- **Exercise objective**: Gather the lines from the material that contain "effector".

- **Given information**:
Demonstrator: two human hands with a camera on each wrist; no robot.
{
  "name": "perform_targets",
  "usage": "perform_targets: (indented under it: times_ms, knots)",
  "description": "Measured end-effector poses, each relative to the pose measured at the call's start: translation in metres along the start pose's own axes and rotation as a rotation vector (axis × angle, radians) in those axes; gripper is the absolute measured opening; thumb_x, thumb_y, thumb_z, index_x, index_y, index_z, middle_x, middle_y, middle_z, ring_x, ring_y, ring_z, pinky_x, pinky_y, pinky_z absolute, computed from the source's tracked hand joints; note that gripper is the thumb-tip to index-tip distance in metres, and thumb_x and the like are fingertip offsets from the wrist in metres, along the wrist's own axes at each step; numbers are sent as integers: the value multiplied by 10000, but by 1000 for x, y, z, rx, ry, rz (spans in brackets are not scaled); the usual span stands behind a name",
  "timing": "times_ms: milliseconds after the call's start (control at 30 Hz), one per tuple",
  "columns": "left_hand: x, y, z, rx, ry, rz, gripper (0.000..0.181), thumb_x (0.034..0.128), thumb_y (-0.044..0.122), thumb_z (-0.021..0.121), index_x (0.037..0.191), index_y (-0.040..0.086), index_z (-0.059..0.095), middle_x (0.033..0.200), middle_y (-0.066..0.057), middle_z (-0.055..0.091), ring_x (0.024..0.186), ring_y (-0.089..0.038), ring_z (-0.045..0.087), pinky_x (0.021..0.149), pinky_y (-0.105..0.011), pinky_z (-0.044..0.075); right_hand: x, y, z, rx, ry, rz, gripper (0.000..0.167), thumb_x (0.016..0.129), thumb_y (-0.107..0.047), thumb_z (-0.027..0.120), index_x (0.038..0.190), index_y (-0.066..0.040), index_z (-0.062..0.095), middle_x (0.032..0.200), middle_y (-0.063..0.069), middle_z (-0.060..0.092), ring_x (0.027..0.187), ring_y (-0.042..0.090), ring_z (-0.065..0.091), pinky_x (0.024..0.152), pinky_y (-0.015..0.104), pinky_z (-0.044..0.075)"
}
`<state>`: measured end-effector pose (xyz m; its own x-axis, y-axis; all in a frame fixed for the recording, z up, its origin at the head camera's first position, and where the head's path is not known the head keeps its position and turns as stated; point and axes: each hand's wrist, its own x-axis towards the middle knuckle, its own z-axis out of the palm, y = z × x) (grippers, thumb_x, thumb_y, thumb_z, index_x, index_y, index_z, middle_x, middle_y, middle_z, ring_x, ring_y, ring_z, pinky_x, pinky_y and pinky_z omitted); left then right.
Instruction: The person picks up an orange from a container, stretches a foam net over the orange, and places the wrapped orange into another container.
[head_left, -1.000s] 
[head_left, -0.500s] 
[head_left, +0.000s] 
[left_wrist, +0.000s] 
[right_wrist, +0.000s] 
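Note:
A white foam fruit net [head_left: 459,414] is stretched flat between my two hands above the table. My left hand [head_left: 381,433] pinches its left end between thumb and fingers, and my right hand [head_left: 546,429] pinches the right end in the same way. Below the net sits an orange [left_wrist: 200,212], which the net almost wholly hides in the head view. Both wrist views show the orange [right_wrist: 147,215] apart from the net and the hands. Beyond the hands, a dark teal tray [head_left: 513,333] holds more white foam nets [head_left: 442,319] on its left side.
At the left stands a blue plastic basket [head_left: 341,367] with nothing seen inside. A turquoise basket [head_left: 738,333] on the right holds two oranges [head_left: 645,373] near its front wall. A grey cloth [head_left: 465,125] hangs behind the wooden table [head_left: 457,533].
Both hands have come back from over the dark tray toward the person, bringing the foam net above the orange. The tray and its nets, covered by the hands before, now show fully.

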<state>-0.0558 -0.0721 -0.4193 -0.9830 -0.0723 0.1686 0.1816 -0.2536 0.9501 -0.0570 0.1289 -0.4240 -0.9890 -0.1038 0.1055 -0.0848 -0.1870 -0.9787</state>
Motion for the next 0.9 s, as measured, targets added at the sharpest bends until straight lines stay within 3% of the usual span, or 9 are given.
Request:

- **Written reply**:
  "description": "Measured end-effector poses, each relative to the pose measured at the call's start: translation in metres along the start pose's own axes and rotation as a rotation vector (axis × angle, radians) in those axes; gripper is the absolute measured opening; thumb_x, thumb_y, thumb_z, index_x, index_y, index_z, middle_x, middle_y, middle_z, ring_x, ring_y, ring_z, pinky_x, pinky_y, pinky_z absolute, computed from the source's tracked hand joints; note that gripper is the thumb-tip to index-tip distance in metres, and thumb_x and the like are fingertip offsets from the wrist in metres, along the wrist's own axes at each step; numbers are sent as integers: the value multiplied by 10000, but by 1000 for x, y, z, rx, ry, rz (spans in brackets are not scaled); the usual span stands behind a name",
`<state>`: measured end-effector pose (xyz m; its own x-axis, y-axis; all in a frame fixed for the recording, z up, its origin at the head camera's first position, and where the head's path is not known the head keeps its position and turns as stated; point and axes: each hand's wrist, its own x-axis towards the middle knuckle, its own z-axis out of the palm, y = z × x) (grippers, thumb_x, thumb_y, thumb_z, index_x, index_y, index_z, middle_x, middle_y, middle_z, ring_x, ring_y, ring_z, pinky_x, pinky_y and pinky_z omitted); left then right.

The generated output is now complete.